留下来陪母亲治病,是他和宋砚辞难得达成一致的决定,如此,若是当真有危险,也很大概率不会威胁到阿月他们的队伍。
姜稚月自是也知道他如何想,抿着唇垂眸不语。
她其实很不想和宋砚辞一路,但宋知凌说得对,这一路上肯定会有诸多危险,而宋知凌留下来又要照顾芸夫人。
若是她非要跟着,非但帮不上什么忙,反倒会给他们添乱。
姜稚月咬着唇沉默了一会儿,忽然带着几分撒娇地轻声道:
“就不能……就不能让大伯哥陪着芸夫人留下么?”
“可我哥腿不好,再加上他比我更擅长和宋国那些人交涉,所以……阿月,你暂且跟着他们走,我很快追上来。”
姜稚月抿唇不语,半晌,才极不情愿地小声嘀咕:
“可我不想和他在一起,也不想同他一路。”
她刚说完,宋知凌还没来得及说话,门口忽然传来一阵极轻的响动。
两人循声望去。
只见宋砚辞不知何时出现在了门口。
在她看过去的时候,他的视線亦望了过来,眉眼平靜,望向她的眸光却幽深不可测,好似蛰伏着惊涛骇浪。

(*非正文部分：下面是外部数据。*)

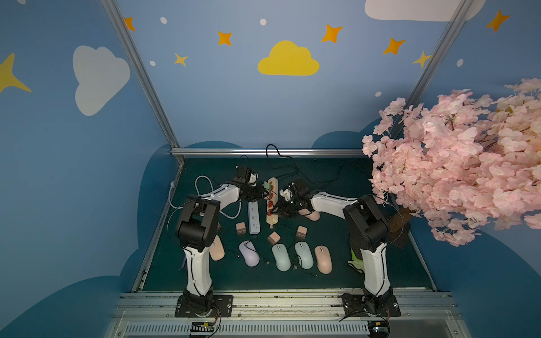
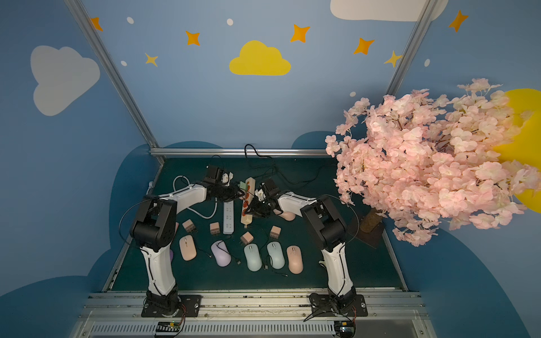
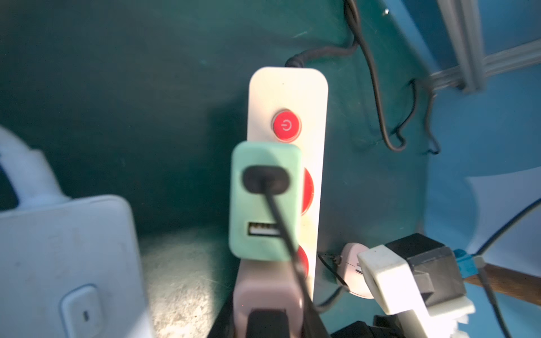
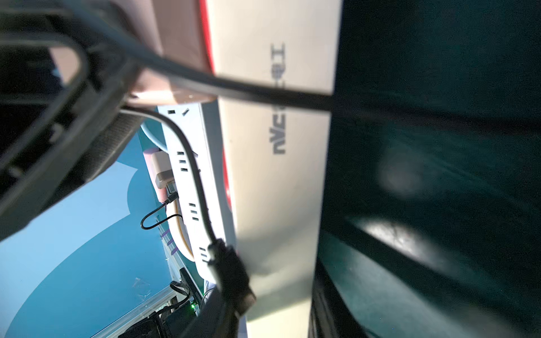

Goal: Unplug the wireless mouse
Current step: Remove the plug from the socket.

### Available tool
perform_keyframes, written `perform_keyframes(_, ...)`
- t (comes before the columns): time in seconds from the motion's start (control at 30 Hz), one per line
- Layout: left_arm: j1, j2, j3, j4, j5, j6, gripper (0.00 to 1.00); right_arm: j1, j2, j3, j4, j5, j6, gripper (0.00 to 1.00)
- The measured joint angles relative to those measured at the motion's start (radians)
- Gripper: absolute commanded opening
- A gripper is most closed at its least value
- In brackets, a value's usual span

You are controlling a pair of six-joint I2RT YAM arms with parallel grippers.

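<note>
Wireless mouse [image 1: 313, 216] is judged not yet unplugged, black cable [image 3: 275, 210] seen seated in the green charger [image 3: 248, 210]; grip of left end effector [image 1: 261, 191] and right end effector [image 1: 276, 209] cannot be told

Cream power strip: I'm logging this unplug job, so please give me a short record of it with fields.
strip: cream power strip, red power button, lying on green table
on sockets: green charger, pink charger next to it
green charger ports: black cable in one, other USB port free
neighbour: pale blue power strip alongside
</note>
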Motion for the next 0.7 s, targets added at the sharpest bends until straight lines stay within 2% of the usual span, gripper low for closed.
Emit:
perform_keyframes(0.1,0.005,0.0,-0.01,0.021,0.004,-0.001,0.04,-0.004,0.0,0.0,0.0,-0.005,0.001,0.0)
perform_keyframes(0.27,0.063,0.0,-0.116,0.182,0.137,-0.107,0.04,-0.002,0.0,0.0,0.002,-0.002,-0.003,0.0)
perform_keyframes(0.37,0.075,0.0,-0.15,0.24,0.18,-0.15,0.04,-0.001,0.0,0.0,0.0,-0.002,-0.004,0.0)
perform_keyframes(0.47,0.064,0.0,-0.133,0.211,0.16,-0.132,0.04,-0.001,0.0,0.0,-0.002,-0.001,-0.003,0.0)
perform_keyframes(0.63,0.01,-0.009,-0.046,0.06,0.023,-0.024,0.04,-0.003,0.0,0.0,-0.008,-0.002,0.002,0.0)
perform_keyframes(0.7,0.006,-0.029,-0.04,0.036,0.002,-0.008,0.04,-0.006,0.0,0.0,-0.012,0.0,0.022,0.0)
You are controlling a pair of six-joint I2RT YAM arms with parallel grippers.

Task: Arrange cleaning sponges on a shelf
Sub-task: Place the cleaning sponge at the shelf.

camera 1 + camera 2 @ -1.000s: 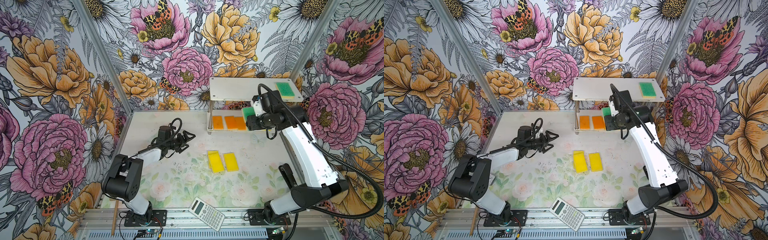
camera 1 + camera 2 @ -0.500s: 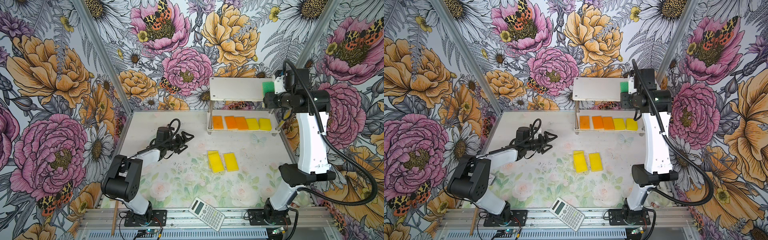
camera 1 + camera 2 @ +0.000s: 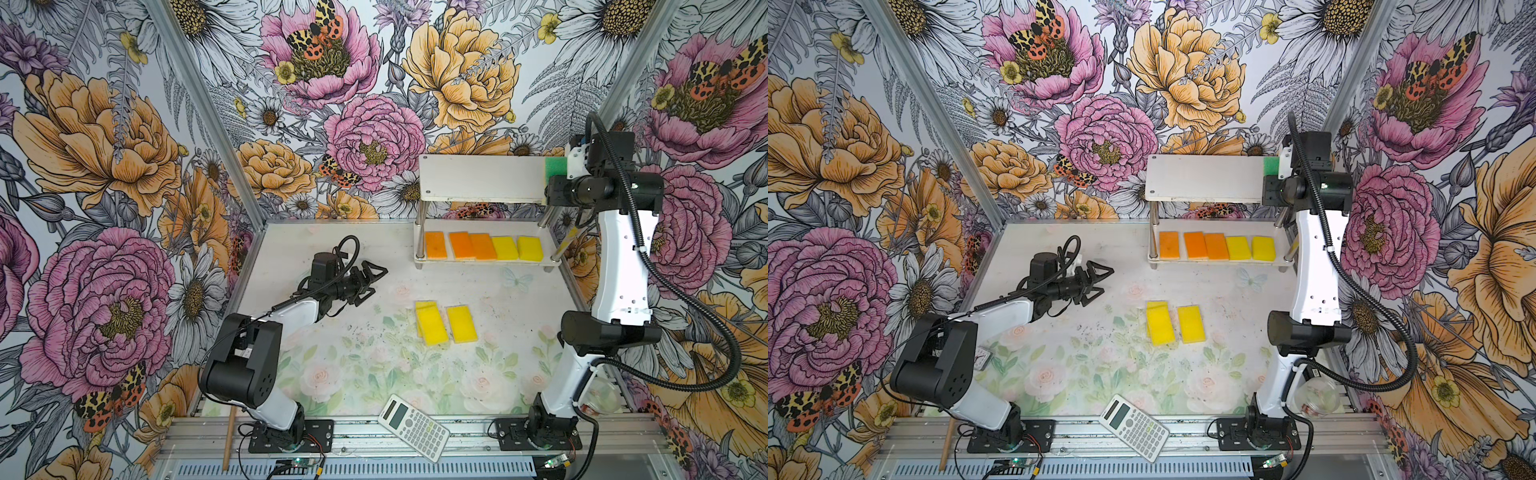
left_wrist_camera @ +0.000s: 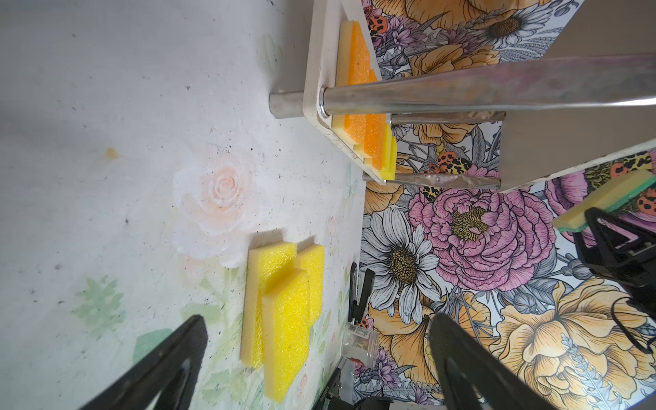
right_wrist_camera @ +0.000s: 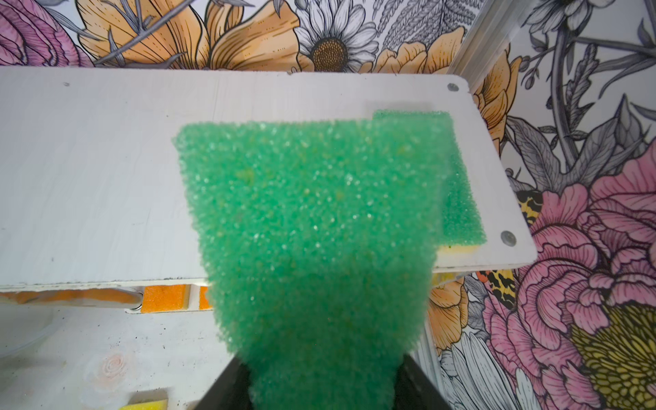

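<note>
The shelf [image 3: 478, 178] stands at the back right. Its lower board holds three orange sponges [image 3: 461, 245] and two yellow ones [image 3: 517, 248] in a row. My right gripper [image 5: 323, 383] is shut on a green-topped sponge [image 5: 312, 230] and holds it over the right end of the top board [image 5: 88, 159]. Another green-topped sponge [image 5: 461, 198] lies at that board's right corner. Yellow sponges [image 3: 444, 324] lie on the table, two of them stacked [image 4: 284, 319]. My left gripper [image 3: 376, 282] is open and empty, low over the table to their left.
A white calculator [image 3: 413, 422] lies at the table's front edge. A wooden stick [image 3: 228, 436] leans at the front left by the left arm's base. A clear plastic cup [image 3: 1316, 399] sits outside the table at the front right.
My right arm has lifted the green-topped sponge from in front of the lower board up to the right end of the top board. The left arm has not moved.
</note>
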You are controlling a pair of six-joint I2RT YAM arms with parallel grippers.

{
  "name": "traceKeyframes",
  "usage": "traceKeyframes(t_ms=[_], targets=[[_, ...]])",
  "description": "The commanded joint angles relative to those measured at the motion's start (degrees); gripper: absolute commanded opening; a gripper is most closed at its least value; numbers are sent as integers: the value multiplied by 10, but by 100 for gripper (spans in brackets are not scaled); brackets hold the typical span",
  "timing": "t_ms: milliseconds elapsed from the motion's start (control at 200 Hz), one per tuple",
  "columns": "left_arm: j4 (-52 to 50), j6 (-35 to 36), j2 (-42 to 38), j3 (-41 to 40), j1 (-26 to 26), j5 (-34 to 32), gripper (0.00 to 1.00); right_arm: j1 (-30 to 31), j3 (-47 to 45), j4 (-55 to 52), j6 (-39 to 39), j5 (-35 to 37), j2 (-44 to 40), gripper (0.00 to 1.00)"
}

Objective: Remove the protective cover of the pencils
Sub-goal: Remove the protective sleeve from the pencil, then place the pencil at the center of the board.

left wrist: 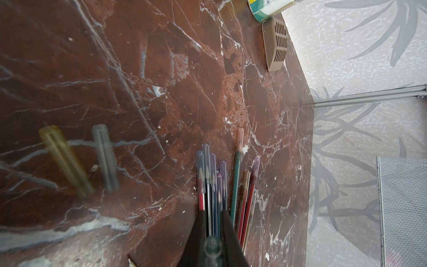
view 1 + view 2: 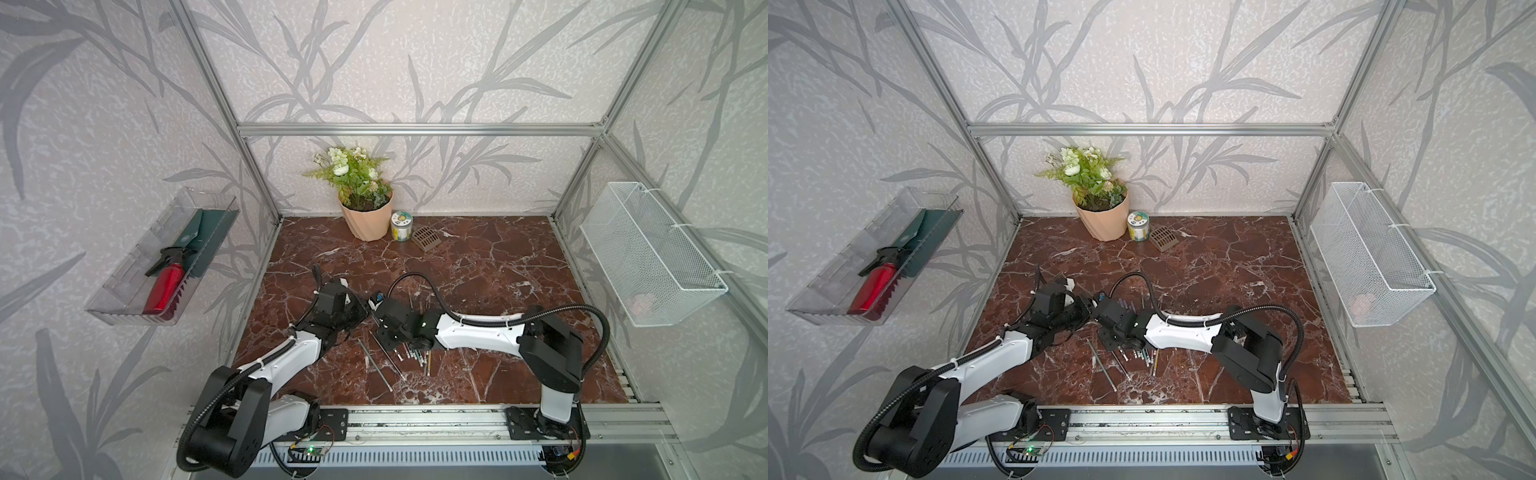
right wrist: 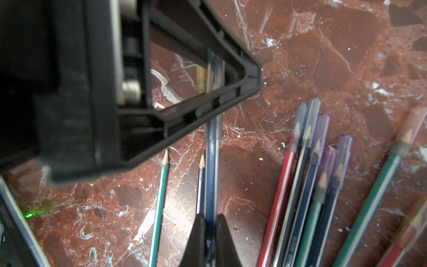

姜稚月看到他的瞬间,面上划过一丝心虚,随即飞快别开了视線。
“云笙……”宋砚辞定定看了她须臾,在名字叫出后,才将视線缓缓轉移到宋知凌身上,语气平靜地若无其事道:
“该走了。”
话音未落,宋知凌察覺到小姑娘握着自己的手陡然一紧,心中的心疼和不舍刹那间泛滥。
他不敢让姜稚月察覺自己泛红的眼眶,只轻轻抱了抱她,低声哄道:
“好了阿月,我该走了,过几天等我娘好了,我就来追你们,好不好?”
姜稚月这些时日对于宋知凌,早就有种说不清的依赖和情愫。